* _Task to carry out_: Every line of the data is to be transcribed as it stands.

[Items from a dataset]
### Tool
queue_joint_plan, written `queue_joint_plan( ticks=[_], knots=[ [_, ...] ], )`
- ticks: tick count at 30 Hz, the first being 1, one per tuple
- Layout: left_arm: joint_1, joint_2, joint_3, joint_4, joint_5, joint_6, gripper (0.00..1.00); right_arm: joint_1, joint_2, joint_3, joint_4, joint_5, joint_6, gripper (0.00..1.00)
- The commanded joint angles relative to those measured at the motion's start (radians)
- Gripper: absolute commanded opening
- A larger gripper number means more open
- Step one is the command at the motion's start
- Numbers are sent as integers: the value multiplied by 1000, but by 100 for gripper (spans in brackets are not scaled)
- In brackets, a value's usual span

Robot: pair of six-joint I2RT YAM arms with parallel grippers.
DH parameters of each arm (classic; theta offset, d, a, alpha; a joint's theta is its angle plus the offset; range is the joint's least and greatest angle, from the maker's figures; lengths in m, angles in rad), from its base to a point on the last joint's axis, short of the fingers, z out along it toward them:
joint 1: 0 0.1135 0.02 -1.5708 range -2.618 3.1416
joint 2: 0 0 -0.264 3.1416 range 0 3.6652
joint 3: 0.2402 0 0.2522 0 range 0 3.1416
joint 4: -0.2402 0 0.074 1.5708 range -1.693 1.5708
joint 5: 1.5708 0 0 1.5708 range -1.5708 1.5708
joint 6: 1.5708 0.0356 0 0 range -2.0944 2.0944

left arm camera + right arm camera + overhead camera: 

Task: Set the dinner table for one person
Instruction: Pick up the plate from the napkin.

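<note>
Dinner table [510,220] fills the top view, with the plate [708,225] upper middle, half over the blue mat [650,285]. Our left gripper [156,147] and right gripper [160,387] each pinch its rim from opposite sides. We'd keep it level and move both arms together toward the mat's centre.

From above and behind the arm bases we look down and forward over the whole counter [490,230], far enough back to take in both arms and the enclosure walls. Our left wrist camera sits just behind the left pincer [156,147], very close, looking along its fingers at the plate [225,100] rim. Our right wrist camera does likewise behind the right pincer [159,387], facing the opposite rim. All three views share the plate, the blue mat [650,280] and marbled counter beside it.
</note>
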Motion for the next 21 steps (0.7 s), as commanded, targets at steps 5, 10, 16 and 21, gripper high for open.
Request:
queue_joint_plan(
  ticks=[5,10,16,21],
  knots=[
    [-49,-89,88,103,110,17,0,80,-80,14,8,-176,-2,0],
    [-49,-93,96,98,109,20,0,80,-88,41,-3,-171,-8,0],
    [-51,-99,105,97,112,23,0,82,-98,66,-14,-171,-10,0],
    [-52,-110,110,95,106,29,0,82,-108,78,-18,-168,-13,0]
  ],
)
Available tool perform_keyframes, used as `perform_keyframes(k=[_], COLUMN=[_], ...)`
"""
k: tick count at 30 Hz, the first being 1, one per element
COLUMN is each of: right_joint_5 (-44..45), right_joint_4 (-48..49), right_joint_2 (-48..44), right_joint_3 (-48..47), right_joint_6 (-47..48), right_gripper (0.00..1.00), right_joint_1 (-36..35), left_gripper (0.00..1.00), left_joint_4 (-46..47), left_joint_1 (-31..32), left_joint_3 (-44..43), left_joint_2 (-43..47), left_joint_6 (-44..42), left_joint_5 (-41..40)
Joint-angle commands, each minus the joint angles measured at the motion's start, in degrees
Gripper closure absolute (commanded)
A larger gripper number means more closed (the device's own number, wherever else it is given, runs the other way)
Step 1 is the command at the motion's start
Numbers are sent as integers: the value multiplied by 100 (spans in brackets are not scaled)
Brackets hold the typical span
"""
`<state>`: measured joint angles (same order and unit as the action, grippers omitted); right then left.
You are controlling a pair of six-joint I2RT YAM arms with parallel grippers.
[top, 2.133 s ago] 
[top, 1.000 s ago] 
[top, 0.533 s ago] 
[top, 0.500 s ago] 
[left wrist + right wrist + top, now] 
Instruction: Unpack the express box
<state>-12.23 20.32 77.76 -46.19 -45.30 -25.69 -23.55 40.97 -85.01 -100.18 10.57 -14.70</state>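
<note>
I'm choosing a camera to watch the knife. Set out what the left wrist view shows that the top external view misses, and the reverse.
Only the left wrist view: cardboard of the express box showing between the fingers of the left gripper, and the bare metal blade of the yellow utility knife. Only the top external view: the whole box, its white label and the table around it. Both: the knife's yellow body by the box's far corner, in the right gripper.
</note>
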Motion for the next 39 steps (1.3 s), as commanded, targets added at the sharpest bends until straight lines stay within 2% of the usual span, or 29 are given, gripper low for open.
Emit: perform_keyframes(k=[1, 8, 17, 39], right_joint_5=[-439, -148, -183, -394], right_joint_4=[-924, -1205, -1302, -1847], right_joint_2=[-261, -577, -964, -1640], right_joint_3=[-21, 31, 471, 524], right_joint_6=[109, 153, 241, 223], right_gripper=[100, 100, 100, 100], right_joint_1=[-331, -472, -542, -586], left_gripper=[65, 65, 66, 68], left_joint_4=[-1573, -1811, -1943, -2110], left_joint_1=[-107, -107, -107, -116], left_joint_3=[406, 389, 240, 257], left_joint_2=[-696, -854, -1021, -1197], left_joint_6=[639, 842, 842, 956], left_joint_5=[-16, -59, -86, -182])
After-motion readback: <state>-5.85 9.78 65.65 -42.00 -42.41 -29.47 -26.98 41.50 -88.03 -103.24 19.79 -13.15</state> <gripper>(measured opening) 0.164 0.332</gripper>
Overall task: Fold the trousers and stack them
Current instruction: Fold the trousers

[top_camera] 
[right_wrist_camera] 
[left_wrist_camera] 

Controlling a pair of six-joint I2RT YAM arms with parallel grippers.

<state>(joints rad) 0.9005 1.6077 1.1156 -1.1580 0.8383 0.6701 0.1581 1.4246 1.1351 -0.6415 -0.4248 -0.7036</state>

* _Task solution_:
### Tool
queue_joint_plan, written `queue_joint_plan( ticks=[_], knots=[ [_, ...] ], )`
- ticks: tick count at 30 Hz, the first being 1, one per tuple
- Layout: left_arm: joint_1, joint_2, joint_3, joint_4, joint_5, joint_6, gripper (0.00..1.00); right_arm: joint_1, joint_2, joint_3, joint_4, joint_5, joint_6, gripper (0.00..1.00)
- The commanded joint angles relative to those measured at the motion's start (radians)
- Gripper: absolute commanded opening
- A larger gripper number means more open
- Step one is the command at the motion's start
- Numbers are sent as integers: the value multiplied by 1000, but by 100 for gripper (spans in brackets are not scaled)
- In brackets, a value's usual span

Robot: pair of six-joint I2RT YAM arms with parallel grippers.
DH parameters of each arm (classic; theta offset, d, a, alpha; a joint's theta is its angle plus the offset; range is the joint's least and greatest angle, from the maker's figures; lengths in m, angles in rad), from its base to a point on the last joint's axis, short of the fingers, z out along it toward them:
joint 1: 0 0.1135 0.02 -1.5708 range -2.618 3.1416
joint 2: 0 0 -0.264 3.1416 range 0 3.6652
joint 3: 0.2402 0 0.2522 0 range 0 3.1416
joint 4: -0.2402 0 0.074 1.5708 range -1.693 1.5708
joint 5: 1.5708 0 0 1.5708 range -1.5708 1.5708
joint 6: 1.5708 0.0356 0 0 range -2.0944 2.0944

left arm camera + right arm camera + overhead camera: 

Task: Set the dinner table for one person
Instruction: Pick up the plate from the napkin.

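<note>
Dinner table [510,220] fills the top view, with the plate [708,225] upper middle, half over the blue mat [650,285]. Our left gripper [156,147] and right gripper [160,387] each pinch its rim from opposite sides. We'd keep it level and move both arms together toward the mat's centre.

From above and behind the arm bases we look down and forward over the whole counter [490,230], far enough back to take in both arms and the enclosure walls. Our left wrist camera sits just behind the left pincer [156,147], very close, looking along its fingers at the plate [225,100] rim. Our right wrist camera does likewise behind the right pincer [159,387], facing the opposite rim. All three views share the plate, the blue mat [650,280] and marbled counter beside it.
</note>
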Motion for the next 21 steps (0.7 s), as commanded, targets at steps 5, 10, 16 and 21, gripper high for open.
Request:
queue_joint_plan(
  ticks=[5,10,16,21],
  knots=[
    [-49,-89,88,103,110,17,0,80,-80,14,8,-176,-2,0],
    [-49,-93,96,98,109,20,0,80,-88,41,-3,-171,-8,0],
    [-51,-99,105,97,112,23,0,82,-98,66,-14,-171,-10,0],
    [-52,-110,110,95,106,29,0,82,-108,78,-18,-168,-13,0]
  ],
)
Available tool perform_keyframes, used as `perform_keyframes(k=[_], COLUMN=[_], ...)`
"""
k: tick count at 30 Hz, the first being 1, one per element
COLUMN is each of: right_joint_5 (-44..45), right_joint_4 (-48..49), right_joint_2 (-48..44), right_joint_3 (-48..47), right_joint_6 (-47..48), right_gripper (0.00..1.00), right_joint_1 (-36..35), left_gripper (0.00..1.00), left_joint_4 (-46..47), left_joint_1 (-31..32), left_joint_3 (-44..43), left_joint_2 (-43..47), left_joint_6 (-44..42), left_joint_5 (-41..40)
Joint-angle commands, each minus the joint angles measured at the motion's start, in degrees
Gripper closure absolute (commanded)
A larger gripper number means more closed (the device's own number, wherever else it is given, runs the other way)
Step 1 is the command at the motion's start
Numbers are sent as integers: the value multiplied by 100 (spans in brackets are not scaled)
Brackets hold the typical span
"""
`<state>`: measured joint angles (same order and unit as the action, grippers omitted); right then left.
You are controlling a pair of six-joint I2RT YAM arms with parallel grippers.
[top, 2.133 s ago] 
[top, 1.000 s ago] 
[top, 0.533 s ago] 
[top, 0.500 s ago] 
[left wrist + right wrist + top, now] 
Instruction: Unpack the express box
<state>-12.23 20.32 77.76 -46.19 -45.30 -25.69 -23.55 40.97 -85.01 -100.18 10.57 -14.70</state>
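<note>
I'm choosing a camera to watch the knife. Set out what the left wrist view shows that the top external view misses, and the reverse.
Only the left wrist view: cardboard of the express box showing between the fingers of the left gripper, and the bare metal blade of the yellow utility knife. Only the top external view: the whole box, its white label and the table around it. Both: the knife's yellow body by the box's far corner, in the right gripper.
</note>
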Motion for the next 39 steps (1.3 s), as commanded, targets added at the sharpest bends until straight lines stay within 2% of the usual span, or 29 are given, gripper low for open.
Emit: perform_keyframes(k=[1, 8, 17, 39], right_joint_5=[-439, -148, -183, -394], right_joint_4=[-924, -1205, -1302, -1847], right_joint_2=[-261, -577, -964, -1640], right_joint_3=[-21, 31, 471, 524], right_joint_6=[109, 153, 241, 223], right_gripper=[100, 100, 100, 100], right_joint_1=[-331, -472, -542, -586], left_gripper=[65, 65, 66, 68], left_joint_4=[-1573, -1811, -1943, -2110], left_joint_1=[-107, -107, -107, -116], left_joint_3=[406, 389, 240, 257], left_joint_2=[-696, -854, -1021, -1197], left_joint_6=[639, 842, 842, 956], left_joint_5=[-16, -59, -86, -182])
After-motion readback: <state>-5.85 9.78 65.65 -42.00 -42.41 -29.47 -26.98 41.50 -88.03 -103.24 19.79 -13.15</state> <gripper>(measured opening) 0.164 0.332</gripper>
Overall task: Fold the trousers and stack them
Current instruction: Fold the trousers

[top_camera] 
[right_wrist_camera] 
[left_wrist_camera] 

Controlling a pair of six-joint I2RT YAM arms with parallel grippers.

<state>(joints rad) 0.9005 1.6077 1.1156 -1.1580 0.8383 0.6701 0.1581 1.4246 1.1351 -0.6415 -0.4248 -0.7036</state>

With that, the answer is done.